_What is needed_.
Answer with a bare number: the count of lines in the records below that have the word "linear".

=== Source data ===

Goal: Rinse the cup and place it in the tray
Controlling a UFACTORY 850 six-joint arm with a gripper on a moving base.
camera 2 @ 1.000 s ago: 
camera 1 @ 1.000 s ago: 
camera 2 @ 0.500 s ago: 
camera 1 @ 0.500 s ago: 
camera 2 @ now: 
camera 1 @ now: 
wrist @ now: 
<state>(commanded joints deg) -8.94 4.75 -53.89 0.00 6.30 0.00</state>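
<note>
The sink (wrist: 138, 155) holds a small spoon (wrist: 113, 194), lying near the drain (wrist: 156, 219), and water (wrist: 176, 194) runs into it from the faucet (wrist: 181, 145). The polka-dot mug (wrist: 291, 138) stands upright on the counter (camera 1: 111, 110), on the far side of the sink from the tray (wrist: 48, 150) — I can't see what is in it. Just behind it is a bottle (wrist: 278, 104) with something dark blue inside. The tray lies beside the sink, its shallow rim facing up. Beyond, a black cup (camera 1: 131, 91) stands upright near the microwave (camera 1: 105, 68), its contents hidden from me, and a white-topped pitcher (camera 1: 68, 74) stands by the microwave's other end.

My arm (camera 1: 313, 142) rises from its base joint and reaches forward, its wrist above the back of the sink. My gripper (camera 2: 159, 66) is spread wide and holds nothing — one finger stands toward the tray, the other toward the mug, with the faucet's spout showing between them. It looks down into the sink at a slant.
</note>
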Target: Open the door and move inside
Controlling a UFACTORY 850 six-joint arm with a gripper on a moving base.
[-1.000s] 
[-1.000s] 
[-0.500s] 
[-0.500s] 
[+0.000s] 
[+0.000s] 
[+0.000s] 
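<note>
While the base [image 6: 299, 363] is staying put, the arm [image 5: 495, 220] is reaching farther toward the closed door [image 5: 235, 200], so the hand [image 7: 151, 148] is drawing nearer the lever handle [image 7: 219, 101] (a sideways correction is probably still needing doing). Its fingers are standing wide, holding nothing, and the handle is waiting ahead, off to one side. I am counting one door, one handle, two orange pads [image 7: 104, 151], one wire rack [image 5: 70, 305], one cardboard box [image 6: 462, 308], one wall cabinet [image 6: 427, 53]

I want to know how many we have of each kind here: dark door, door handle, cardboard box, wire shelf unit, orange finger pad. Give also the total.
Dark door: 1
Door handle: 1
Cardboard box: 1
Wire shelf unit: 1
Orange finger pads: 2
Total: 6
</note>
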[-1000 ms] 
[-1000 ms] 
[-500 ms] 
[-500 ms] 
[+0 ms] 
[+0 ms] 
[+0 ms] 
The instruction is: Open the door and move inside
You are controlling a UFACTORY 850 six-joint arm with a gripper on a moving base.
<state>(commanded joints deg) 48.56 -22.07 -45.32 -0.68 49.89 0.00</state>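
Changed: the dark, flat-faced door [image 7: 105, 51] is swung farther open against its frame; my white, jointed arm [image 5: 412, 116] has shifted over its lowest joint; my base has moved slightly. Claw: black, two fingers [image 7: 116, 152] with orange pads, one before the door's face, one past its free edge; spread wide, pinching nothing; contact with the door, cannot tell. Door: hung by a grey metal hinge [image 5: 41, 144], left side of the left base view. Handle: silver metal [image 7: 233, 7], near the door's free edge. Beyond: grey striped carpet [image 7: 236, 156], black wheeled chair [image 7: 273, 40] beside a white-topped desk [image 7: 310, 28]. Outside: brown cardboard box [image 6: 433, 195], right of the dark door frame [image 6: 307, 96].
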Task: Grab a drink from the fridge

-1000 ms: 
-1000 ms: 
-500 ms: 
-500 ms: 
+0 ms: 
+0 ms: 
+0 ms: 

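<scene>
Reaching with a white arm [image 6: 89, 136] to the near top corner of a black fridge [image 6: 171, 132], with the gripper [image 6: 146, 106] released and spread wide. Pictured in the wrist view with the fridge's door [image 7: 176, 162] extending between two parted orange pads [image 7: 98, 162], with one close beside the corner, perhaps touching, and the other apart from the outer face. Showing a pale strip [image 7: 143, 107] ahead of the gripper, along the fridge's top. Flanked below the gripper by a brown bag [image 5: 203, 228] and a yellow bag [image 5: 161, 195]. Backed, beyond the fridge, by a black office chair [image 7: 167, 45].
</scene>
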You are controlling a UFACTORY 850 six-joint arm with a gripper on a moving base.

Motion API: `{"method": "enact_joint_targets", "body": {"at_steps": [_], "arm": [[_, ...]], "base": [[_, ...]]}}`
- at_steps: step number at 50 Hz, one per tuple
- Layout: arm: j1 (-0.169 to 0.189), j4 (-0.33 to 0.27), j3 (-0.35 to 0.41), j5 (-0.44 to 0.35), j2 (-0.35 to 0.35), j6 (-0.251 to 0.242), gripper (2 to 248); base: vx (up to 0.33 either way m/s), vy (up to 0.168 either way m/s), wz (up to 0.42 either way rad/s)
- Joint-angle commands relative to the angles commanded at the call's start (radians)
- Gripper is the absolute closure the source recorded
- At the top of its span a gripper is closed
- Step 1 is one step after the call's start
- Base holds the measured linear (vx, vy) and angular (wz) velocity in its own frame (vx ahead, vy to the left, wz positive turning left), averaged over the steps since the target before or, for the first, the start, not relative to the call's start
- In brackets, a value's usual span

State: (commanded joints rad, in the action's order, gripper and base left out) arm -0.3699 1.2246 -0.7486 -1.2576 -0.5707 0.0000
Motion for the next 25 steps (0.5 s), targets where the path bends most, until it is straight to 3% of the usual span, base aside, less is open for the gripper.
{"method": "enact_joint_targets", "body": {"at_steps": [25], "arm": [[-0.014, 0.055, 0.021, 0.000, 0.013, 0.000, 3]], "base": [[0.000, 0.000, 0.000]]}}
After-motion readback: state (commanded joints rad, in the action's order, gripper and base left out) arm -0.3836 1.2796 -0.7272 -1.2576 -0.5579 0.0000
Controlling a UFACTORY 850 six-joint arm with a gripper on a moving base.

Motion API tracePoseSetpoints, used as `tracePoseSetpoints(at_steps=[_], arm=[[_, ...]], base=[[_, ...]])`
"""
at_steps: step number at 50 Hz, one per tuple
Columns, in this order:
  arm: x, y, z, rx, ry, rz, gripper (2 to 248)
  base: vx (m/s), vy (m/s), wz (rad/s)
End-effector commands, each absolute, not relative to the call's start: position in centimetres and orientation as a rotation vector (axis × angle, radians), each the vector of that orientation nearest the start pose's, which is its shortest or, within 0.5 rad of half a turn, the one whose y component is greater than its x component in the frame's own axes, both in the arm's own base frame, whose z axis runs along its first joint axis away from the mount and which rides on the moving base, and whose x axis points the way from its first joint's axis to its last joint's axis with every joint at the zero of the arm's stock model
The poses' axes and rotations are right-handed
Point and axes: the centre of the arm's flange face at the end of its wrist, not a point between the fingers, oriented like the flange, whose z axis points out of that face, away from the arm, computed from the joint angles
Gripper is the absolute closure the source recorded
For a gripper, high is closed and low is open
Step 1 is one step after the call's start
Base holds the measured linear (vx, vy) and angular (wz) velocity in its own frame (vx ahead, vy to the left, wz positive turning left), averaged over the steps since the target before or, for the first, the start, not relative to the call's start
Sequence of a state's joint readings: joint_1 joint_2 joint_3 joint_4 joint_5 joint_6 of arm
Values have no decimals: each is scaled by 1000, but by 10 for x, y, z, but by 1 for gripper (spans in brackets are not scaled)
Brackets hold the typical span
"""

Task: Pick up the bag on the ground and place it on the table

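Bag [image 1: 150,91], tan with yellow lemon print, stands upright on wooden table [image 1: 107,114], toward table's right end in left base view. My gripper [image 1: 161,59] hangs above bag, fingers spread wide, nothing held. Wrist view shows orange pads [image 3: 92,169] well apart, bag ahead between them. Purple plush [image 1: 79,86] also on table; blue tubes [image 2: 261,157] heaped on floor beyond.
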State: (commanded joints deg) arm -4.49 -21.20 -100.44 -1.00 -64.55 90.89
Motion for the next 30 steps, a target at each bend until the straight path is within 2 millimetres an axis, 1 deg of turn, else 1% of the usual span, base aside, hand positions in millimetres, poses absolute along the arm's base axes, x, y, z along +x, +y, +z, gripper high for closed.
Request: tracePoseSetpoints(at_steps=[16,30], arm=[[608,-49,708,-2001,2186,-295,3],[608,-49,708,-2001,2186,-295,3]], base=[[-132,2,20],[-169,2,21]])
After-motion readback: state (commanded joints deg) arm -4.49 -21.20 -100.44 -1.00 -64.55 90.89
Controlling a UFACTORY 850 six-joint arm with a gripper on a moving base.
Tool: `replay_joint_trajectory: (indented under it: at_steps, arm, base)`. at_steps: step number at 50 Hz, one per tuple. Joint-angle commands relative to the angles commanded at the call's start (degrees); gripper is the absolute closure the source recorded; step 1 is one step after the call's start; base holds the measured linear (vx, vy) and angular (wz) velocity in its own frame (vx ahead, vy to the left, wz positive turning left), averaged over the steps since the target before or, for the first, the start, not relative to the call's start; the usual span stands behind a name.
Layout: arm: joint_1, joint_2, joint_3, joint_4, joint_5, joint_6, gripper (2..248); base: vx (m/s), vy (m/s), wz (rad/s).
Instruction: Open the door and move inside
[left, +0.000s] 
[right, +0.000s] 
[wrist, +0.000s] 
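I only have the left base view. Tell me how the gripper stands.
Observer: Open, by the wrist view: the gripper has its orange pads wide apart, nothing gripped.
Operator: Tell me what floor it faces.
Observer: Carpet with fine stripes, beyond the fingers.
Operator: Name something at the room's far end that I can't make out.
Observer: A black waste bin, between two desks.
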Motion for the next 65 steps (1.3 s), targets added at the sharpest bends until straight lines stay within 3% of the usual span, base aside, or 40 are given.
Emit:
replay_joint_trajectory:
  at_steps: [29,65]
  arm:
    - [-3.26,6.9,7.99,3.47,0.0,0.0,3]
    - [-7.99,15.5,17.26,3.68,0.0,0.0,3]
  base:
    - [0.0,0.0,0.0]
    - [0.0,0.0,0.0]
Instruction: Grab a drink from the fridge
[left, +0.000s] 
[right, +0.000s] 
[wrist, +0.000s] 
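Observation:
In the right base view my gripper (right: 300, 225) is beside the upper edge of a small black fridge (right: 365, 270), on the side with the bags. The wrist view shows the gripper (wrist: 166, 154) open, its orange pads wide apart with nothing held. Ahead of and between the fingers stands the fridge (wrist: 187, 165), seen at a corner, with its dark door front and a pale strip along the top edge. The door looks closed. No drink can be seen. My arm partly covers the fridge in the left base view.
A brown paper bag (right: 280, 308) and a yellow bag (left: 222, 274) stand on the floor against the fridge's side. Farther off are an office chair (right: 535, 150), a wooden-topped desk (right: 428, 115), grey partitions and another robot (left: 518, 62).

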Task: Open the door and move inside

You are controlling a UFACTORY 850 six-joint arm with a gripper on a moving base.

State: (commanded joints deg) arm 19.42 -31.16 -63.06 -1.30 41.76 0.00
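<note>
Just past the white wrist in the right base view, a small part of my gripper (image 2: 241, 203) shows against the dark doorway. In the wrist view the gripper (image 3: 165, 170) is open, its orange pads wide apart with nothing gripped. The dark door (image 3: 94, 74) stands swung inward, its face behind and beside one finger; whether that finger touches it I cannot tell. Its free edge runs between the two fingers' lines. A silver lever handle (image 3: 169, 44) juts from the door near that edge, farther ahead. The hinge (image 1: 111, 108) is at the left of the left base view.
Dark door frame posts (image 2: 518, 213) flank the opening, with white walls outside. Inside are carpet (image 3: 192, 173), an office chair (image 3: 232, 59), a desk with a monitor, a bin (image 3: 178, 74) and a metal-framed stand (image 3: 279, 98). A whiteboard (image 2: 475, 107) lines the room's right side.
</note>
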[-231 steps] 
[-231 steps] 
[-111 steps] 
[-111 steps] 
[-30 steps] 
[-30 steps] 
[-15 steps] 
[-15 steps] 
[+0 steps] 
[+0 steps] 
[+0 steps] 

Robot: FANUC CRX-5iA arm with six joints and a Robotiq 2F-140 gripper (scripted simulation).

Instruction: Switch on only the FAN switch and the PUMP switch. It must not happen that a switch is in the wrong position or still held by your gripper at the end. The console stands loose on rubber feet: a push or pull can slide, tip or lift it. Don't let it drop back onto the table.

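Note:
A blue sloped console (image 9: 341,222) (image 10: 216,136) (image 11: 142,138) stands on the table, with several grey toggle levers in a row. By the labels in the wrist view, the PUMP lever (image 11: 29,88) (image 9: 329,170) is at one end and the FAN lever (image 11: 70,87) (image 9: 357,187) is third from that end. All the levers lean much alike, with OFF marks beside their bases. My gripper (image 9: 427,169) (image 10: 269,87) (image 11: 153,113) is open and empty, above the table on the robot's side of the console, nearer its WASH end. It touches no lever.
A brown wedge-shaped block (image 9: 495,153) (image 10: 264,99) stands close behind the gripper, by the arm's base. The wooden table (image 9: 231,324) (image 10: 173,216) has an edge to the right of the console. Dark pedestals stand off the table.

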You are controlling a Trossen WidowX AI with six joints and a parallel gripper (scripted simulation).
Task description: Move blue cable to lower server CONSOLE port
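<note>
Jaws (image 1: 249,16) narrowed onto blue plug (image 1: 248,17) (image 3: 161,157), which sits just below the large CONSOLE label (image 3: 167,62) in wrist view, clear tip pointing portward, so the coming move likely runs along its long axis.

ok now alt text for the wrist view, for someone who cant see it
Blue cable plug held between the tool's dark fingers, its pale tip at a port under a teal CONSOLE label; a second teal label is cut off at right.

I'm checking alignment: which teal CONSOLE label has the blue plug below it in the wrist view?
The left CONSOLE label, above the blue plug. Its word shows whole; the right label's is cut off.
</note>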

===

_Task solution_.
3